There’s something about the way the family members relate to each other that is so recognizable. Even though I can’t relate to the same level of dysfunction, it’s still easy to see your own family in the Foxmans. There’s the baby of the family who gets away with anything, the eldest who takes on the mantle of responsibility but resents the others because of it and then there’s Judd. The tangle mess of their family unit is relatable and also unique, just as every family is. Tolstoy said it best in Anna Karenina,

“Happy families are all alike; every unhappy family is unhappy in its own way.”

There is a lot of sex in this book. I heard someone describe it as the “dude-lit,” which seems rather appropriate. The emphasis is on the characters more than the sex, so it didn’t bother me, but there was one line in the book about it that made me laugh…

“You need a GPS to follow the sex lives of this family. I wonder if love is this twisted for everyone or if our family is uniquely talented at making such a mess of it.”

BOTTOM LINE: Once you get past the laughs and awkward family situations the book is really about dealing with grief, forgiveness and finally growing up. The message is a good one and the novel is well written. I really enjoyed it the whole time I was reading it and can’t wait to check out more from Tropper.

“We knew marriage could be difficult in the same way we knew there were starving children in Africa. It was a tragic fact but worlds away from our reality.”

“‘Please,’ she says, ‘Tell me what you’re thinking.’ It’s an absurd request. Our minds, unedited by guilt or shame, are selfish and unkind, and the majority of our thoughts, at any given time, are not for public consumption, because they would either be hurtful or else just make us look like the selfish and unkind bastards we are.”

Pair with the TV show Arrested Development. Nothing quite matches the hilarious family dysfunction of the Bluths. The first two seasons are particularly great. 


Sandy Nawrot said...

I loved this book!
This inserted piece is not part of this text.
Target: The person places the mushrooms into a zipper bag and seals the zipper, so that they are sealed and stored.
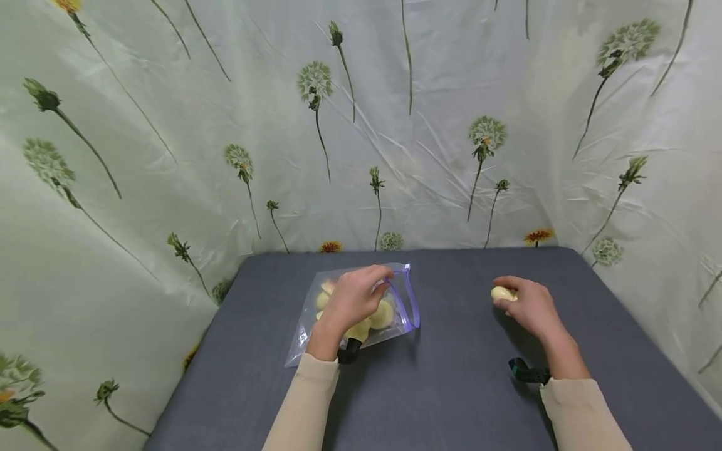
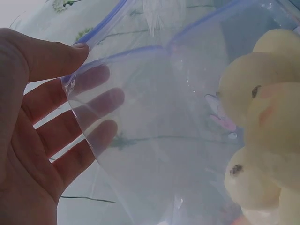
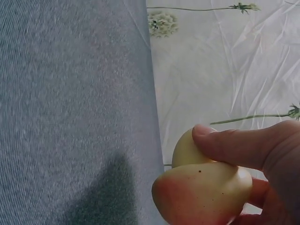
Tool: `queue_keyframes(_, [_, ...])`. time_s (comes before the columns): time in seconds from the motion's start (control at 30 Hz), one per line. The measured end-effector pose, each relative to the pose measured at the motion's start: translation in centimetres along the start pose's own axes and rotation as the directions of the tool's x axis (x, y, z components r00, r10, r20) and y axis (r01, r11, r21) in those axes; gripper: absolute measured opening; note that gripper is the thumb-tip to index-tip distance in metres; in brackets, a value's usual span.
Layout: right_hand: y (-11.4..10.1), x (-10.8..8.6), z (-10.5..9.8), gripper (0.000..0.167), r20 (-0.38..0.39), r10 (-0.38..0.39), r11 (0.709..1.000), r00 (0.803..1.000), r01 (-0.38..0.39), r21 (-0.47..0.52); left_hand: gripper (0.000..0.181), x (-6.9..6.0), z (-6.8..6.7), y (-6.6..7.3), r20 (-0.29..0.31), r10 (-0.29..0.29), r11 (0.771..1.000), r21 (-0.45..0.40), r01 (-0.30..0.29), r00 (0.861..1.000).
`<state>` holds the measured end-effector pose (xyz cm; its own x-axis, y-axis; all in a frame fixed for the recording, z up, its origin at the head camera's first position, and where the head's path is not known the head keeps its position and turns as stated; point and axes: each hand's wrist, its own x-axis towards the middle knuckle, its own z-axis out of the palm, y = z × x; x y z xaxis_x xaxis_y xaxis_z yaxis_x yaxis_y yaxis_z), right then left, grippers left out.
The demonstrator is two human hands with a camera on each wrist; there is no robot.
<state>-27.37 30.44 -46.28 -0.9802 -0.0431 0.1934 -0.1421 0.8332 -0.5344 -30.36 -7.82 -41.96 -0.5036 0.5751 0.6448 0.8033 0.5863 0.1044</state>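
My left hand [image 1: 351, 302] pinches the purple-edged opening of a clear zip bag [image 1: 304, 329]. In the left wrist view, the thumb of this hand [image 2: 35, 126] lies on the purple strip, and three fingers show through the plastic. Several pale yellow fruits [image 2: 258, 89] are inside the bag, some with dark spots. Off to the right, my right hand [image 1: 533, 307] holds pale fruit [image 1: 501, 293] above the grey surface. The right wrist view shows two pieces in this hand [image 3: 267, 157]: a red-blushed fruit [image 3: 201, 194] and a yellow one [image 3: 185, 152] behind it, under the thumb.
A dark grey table [image 1: 451, 388] lies under both hands. Pale curtain-like sheeting [image 1: 429, 156] printed with dandelions and other flowers rises behind the table and along both sides. Dark bands with small devices are on both wrists.
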Motion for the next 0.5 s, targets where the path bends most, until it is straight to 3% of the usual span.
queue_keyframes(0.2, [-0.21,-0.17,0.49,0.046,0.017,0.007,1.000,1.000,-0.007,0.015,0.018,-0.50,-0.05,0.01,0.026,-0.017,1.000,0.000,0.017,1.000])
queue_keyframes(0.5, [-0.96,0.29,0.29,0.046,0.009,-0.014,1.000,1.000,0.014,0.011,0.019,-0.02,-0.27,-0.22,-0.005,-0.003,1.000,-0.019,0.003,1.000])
That scene at the beginning when he catches his wife with her lover, and the lit birthday candles...OMG I almost wet my pants. You are so right - this book makes me laugh out loud and cry. I heard it was being made into a movie...

JoAnn said...

I loved that one, too… the funniest book I've read in years!!

Greg Zimmerman said...

Great call on pairing with Arrested Development. That's a whole lotta zany!

Melissa (Avid Reader) said...

Sandy - I read the whole thing while visiting family out of town and that gave it an interesting added depth since the whole thing is about staying with family.

JoAnn - I couldn't stop laughing in some parts.

Greg - I know, it makes you appreciate your family.

Unknown said...

I absolutely loved this book! It was so funny in some parts, sad in others and such a great read. The mother was great and made me laugh. I thought the characters were great and the closeness of some of the siblings. I'm so glad you enjoyed this book!

Melissa (Avid Reader) said...

Amy - That mother was a card! It really was a great book.

Jeanne said...

I might have to try this book. I didn't like Arrested Development much until my kids pointed out that I wasn't actually supposed to sympathize with any of the characters.

Melissa (Avid Reader) said...

Jeanne - I loved Arrested Development, but I would absolutely not want to be part of that family!